## MATERIAL SUPPLIED
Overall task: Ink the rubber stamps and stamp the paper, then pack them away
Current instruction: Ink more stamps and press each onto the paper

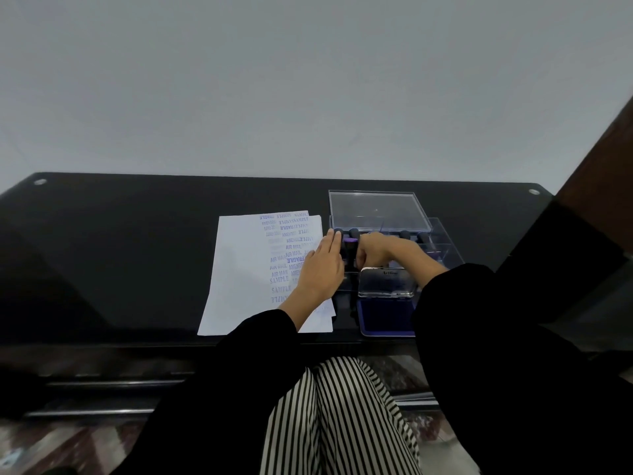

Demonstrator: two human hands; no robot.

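Observation:
White paper sheets (246, 269) covered in blue stamp marks lie on the black table. To their right stands a clear plastic organiser box (442, 248) with several black-handled stamps (405, 234) upright in a row. My left hand (320, 269) lies with straight fingers against the box's left side, beside a stamp. My right hand (380, 253) reaches into the box with curled fingers around a black stamp (350, 248) with a purple face. An open blue ink pad (385, 318) with its clear lid (385, 282) raised sits in front of the box.
The box's clear lid (376, 209) stands propped behind the stamps. The black glass table (120, 252) stretches left of the paper, its near edge just above my striped trousers. A brown wooden surface (599, 166) rises at the far right.

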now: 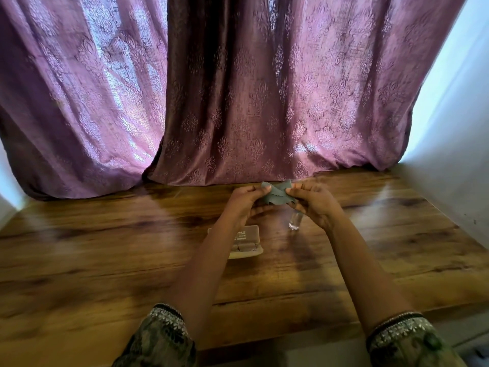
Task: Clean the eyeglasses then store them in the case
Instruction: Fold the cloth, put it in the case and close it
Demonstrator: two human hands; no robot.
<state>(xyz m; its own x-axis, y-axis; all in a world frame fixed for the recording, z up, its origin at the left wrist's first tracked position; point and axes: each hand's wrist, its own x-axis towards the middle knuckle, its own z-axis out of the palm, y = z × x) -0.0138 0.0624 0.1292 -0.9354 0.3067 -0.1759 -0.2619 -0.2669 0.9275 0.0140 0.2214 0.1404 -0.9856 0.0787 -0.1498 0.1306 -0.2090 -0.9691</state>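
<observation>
Pinching a grey-green cloth [275, 196] between both hands, you hold it up over the bench [105, 247], toward its far edge. Your left hand [244, 205] grips the cloth's left end, thumb and fingers curled onto it. Your right hand [315, 205] clamps the right end the same way. The cloth has a zigzag-cut edge and is bunched between the two hands.

The case [244, 241], beige and brown, lies flat on the bench at 6 o'clock from your left hand, untouched, its left side hidden by your forearm. It's blurred, so I can't tell if the eyeglasses are in it.

A small clear bottle [295, 223] stands upright on the bench at 7 o'clock from your right hand and 2 o'clock from the case. Its top is hidden behind the hand; contact can't be told.

Patterned sleeves [164, 337] show at 6 o'clock of the view. A purple patterned curtain [238, 102] hangs at 12 o'clock, hem on the bench. A white wall [449, 181] is at 3 o'clock.
</observation>
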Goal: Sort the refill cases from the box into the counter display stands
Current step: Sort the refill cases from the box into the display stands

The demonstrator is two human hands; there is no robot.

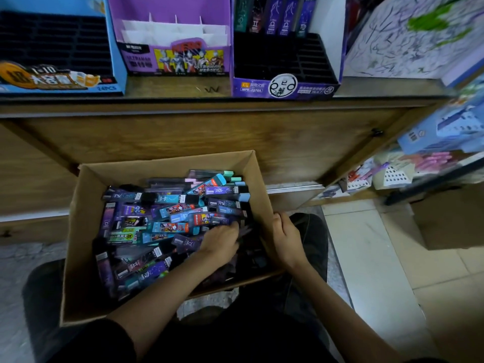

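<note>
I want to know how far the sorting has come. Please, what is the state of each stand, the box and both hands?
cardboard box: open, full of mixed refill cases.
blue stand: slots empty.
Ultraman stand: compartments look empty.
zodiac stand: a few upright cases at the back, front slots empty.
left hand: inside the box, fingers among the cases; grip unclear.
right hand: holds the box's right wall.

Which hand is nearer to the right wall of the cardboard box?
The right hand: it grips the right wall of the cardboard box at its rim. The left hand lies inside the box, on the refill cases.
</note>
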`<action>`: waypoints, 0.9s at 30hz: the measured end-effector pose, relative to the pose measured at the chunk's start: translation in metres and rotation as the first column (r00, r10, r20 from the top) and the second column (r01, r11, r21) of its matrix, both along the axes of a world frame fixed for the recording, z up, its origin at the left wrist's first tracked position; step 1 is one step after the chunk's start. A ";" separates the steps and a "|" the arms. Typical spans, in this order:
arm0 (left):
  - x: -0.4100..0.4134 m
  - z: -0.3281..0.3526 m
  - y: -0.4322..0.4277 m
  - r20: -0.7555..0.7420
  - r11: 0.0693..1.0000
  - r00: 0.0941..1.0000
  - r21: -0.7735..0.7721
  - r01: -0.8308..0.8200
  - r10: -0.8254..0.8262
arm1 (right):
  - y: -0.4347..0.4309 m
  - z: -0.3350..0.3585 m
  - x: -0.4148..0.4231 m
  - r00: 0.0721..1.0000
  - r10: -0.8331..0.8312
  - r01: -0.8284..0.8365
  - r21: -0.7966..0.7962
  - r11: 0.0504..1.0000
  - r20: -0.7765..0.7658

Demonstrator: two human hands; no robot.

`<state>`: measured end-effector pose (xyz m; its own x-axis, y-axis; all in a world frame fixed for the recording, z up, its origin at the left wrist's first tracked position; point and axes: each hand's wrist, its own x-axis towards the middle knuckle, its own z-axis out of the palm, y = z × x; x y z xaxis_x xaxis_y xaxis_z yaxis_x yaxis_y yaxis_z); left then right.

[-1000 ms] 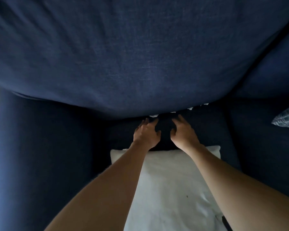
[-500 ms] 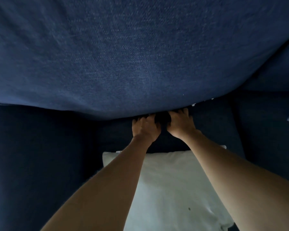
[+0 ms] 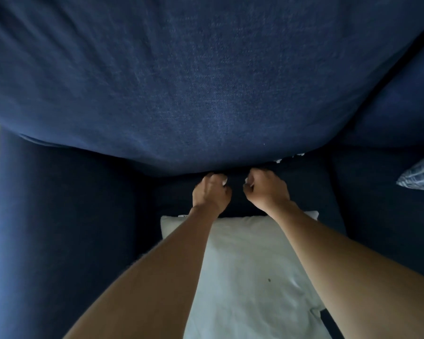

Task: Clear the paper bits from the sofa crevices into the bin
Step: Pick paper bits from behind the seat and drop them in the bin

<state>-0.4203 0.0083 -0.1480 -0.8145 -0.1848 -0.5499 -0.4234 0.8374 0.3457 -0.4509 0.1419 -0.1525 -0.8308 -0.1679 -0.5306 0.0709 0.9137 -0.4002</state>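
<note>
My left hand [image 3: 211, 194] and my right hand [image 3: 267, 189] are curled into fists just in front of the dark crevice [image 3: 235, 172] between the navy back cushion [image 3: 206, 81] and the seat. A small white paper bit [image 3: 224, 181] shows at my left fingertips. Another paper bit [image 3: 246, 182] peeks from my right fist. More white paper bits [image 3: 289, 157] poke out of the crevice further right, under the back cushion's edge. No bin is in view.
A white pillow [image 3: 245, 265] lies on the seat under my forearms. The navy armrest [image 3: 59, 228] stands at the left, with pale floor beyond it. A blue patterned cushion [image 3: 421, 177] sits at the right edge.
Both hands reached into the crevice with fingers spread, then drew back a little and closed into fists with white bits in them.
</note>
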 end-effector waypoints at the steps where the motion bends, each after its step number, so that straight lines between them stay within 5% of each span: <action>1: 0.005 0.009 -0.001 -0.030 1.000 0.999 0.009 -0.021 0.022 | 0.000 0.011 0.003 1.000 -0.007 0.007 -0.007 1.000 -0.006; 8: 0.034 0.086 -0.018 -0.222 0.986 0.961 0.033 -0.162 0.166 | -0.012 0.084 0.021 0.989 0.002 -0.016 -0.091 0.996 -0.150; 15: 0.074 0.148 -0.052 -0.252 0.973 0.940 0.089 -0.214 0.230 | -0.042 0.141 0.051 0.973 0.017 -0.063 -0.194 0.979 -0.231; 27: 0.184 0.183 -0.190 -0.329 0.832 0.765 0.242 -0.499 0.554 | -0.204 0.178 0.127 0.962 0.134 -0.187 -0.220 0.957 -0.237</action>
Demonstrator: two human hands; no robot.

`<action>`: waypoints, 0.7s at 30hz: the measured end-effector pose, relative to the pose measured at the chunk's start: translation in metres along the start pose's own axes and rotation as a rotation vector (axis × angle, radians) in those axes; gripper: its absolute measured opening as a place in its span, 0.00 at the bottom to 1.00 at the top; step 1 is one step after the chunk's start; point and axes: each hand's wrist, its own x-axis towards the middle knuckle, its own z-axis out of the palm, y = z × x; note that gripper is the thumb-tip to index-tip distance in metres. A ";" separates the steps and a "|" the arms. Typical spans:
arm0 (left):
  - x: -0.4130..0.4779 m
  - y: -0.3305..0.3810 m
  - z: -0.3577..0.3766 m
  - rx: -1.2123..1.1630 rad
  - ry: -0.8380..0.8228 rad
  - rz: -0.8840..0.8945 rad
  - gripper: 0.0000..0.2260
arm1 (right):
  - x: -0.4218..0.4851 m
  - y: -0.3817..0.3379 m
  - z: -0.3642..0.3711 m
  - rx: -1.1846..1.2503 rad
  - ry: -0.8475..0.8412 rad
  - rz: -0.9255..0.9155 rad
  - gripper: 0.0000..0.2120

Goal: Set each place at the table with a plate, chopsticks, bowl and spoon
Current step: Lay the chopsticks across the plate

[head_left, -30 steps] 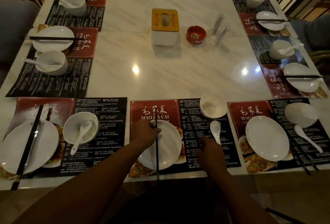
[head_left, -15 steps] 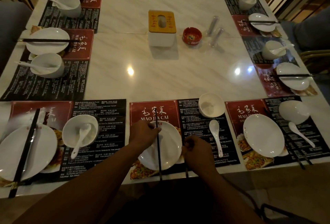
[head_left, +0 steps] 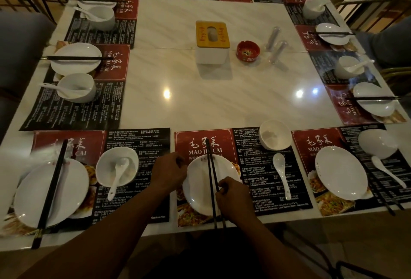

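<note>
In front of me lies a white plate (head_left: 200, 192) on the middle placemat. Two black chopsticks (head_left: 210, 167) lie lengthwise across it. My left hand (head_left: 170, 171) grips the plate's left rim. My right hand (head_left: 233, 198) pinches the right chopstick near its lower end. An empty white bowl (head_left: 275, 134) stands to the upper right of the plate, and a white spoon (head_left: 281, 173) lies on the mat below it. At the right place a plate (head_left: 341, 173), bowl (head_left: 378, 143), spoon (head_left: 387, 173) and chopsticks (head_left: 381, 198) lie apart on the mat.
The left place has a plate with chopsticks (head_left: 52, 186) and a bowl with a spoon (head_left: 116, 166). More set places line the other edges. A tissue box (head_left: 212, 42), a red ashtray (head_left: 248, 51) and two clear shakers (head_left: 277, 45) stand mid-table. Chairs (head_left: 364, 9) surround the table.
My right hand has moved left from the mat beside the spoon onto the plate with a second chopstick, which now lies next to the first. My left hand has stayed at the plate's rim.
</note>
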 end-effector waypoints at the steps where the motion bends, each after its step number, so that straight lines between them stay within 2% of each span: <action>1: -0.001 -0.002 0.000 -0.001 -0.018 0.007 0.09 | 0.000 -0.001 0.001 -0.015 0.007 -0.008 0.12; 6: -0.003 -0.005 0.004 -0.011 -0.076 0.007 0.13 | 0.000 -0.005 0.000 -0.002 0.039 -0.006 0.12; 12: -0.005 -0.005 0.007 -0.007 -0.085 0.025 0.12 | 0.002 -0.009 0.001 -0.017 -0.017 0.017 0.19; 21: -0.005 -0.010 0.006 -0.023 -0.114 0.019 0.13 | 0.004 -0.010 0.004 -0.039 -0.029 0.009 0.17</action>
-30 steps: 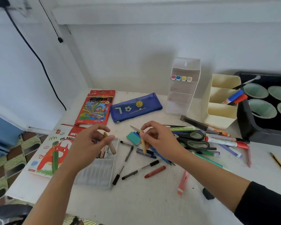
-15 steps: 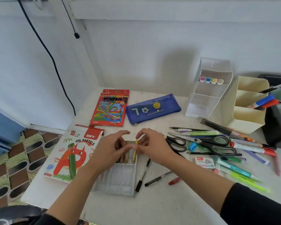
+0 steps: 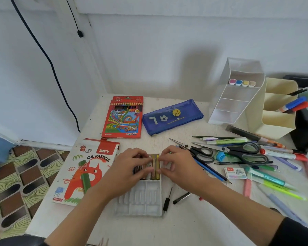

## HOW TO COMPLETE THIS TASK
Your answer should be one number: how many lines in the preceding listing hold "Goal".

## PROBLEM SOLUTION
2